» **Problem description**:
The records below are to be restated word for word, with their images omitted.

┌──

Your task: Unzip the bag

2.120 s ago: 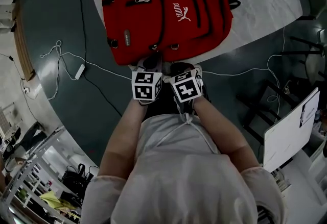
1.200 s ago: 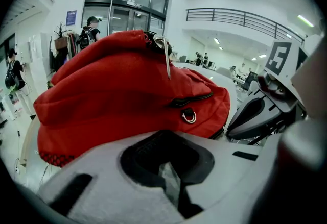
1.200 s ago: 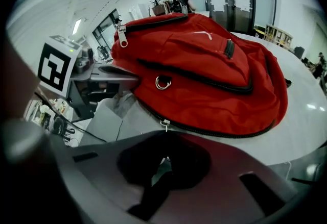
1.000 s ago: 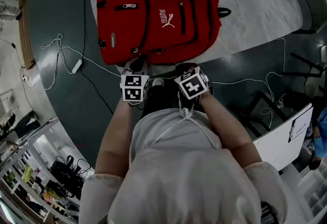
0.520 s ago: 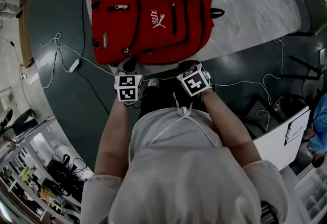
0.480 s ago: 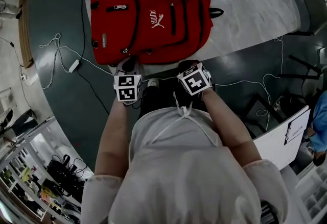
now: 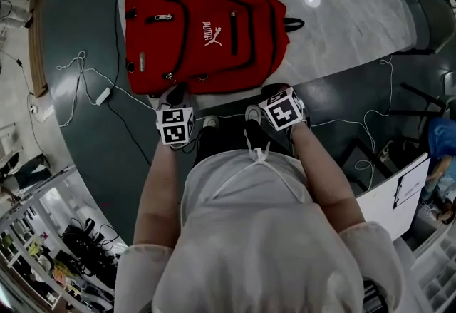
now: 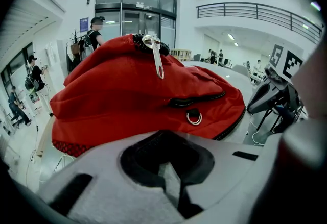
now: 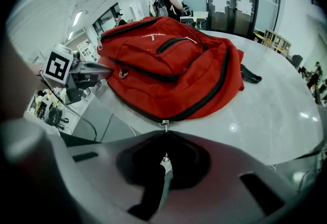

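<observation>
Rightward drift: right hand-held gripper point(image 9: 164, 163), pinching the red fabric backpack's point(image 7: 206, 26) small metal zip pull point(image 9: 165, 156), has left the closed, empty left hand-held gripper point(image 8: 171, 172); unzipping seems started.

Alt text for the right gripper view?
The right gripper has its jaws shut, apparently pinching the zipper pull at the near edge of a red backpack lying on a white table. The left gripper shows beside it at picture left.

Person wears a pale short-sleeved top point(image 7: 256, 240) with a white drawstring point(image 7: 256, 156) knotted at the front, dark trousers point(image 7: 224, 139) and pale shoes point(image 7: 210, 121). The left gripper point(image 7: 175, 98) and right gripper point(image 7: 275, 93) have grey moulded bodies. Each carries a marker cube point(image 7: 175, 125) faced with black-and-white squares.
</observation>
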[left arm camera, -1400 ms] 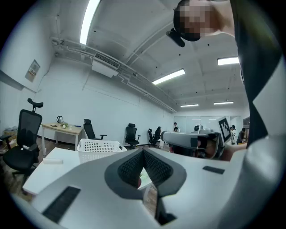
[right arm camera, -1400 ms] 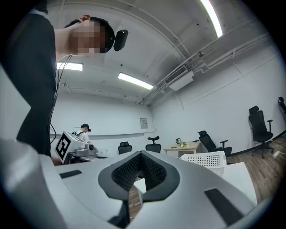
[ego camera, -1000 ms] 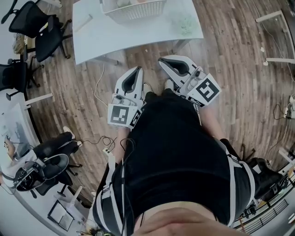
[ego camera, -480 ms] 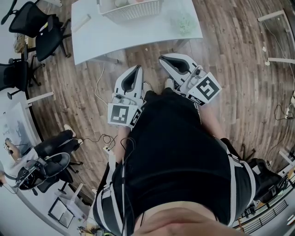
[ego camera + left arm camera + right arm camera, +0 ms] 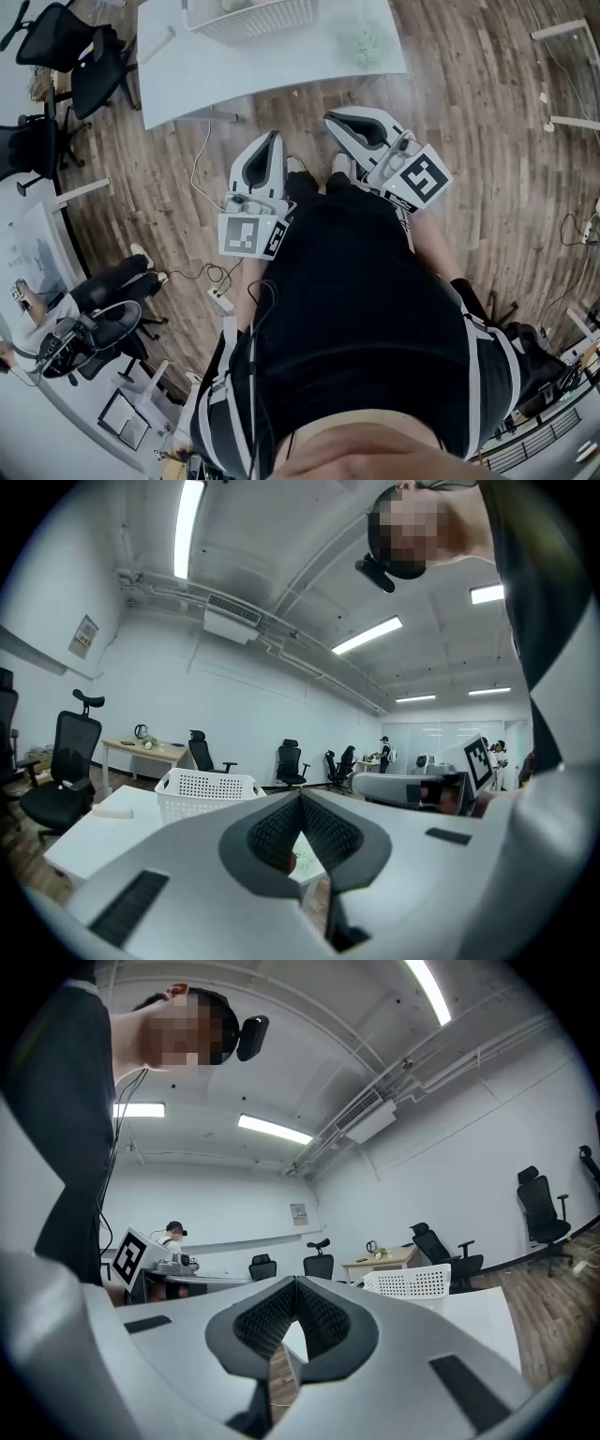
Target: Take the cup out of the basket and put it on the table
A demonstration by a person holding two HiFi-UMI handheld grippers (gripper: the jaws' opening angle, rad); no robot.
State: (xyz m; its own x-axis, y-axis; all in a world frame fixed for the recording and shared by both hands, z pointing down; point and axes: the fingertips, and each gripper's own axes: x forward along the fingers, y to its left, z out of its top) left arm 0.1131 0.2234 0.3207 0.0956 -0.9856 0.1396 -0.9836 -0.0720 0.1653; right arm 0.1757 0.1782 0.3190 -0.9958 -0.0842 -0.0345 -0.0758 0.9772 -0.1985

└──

» **Your response**:
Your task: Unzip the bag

2.120 s ago: 
1.200 s ago: 
1.200 s ago: 
1.000 s ago: 
0.520 s ago: 
0.480 s ago: 
now: 
now: 
now: 

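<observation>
Rightward drift: right hand-held gripper point(image 9: 164, 163), pinching the red fabric backpack's point(image 7: 206, 26) small metal zip pull point(image 9: 165, 156), has left the closed, empty left hand-held gripper point(image 8: 171, 172); unzipping seems started.

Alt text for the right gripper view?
The right gripper has its jaws shut, apparently pinching the zipper pull at the near edge of a red backpack lying on a white table. The left gripper shows beside it at picture left.

Person wears a pale short-sleeved top point(image 7: 256, 240) with a white drawstring point(image 7: 256, 156) knotted at the front, dark trousers point(image 7: 224, 139) and pale shoes point(image 7: 210, 121). The left gripper point(image 7: 175, 98) and right gripper point(image 7: 275, 93) have grey moulded bodies. Each carries a marker cube point(image 7: 175, 125) faced with black-and-white squares.
</observation>
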[left arm camera, -1400 ms] 
[right arm camera, -1400 ms] 
[ego camera, -1000 ms] 
[ego camera, -480 ms] 
[ego camera + left arm camera + right arm camera, +0 ms] 
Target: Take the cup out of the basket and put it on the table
A demonstration by a person holding two HiFi-UMI handheld grippers (gripper: the jaws' opening angle, rad); no robot.
State: (xyz m; its own x-axis, y-axis; all in a world frame fixed for the recording and shared by both hands, z pointing down; point and axes: the fingertips, and each gripper's own axes: x forward along the fingers, y to its left, z out of its top) left arm 0.1131 0.2234 0.3207 0.0956 -0.9856 0.1396 -0.9836 -0.0720 0.1653; right arm 0.1757 0.1782 0.3190 -0.9958 -0.0842 -0.0345 -0.0758 0.9772 -0.1985

There is nothing more to the output.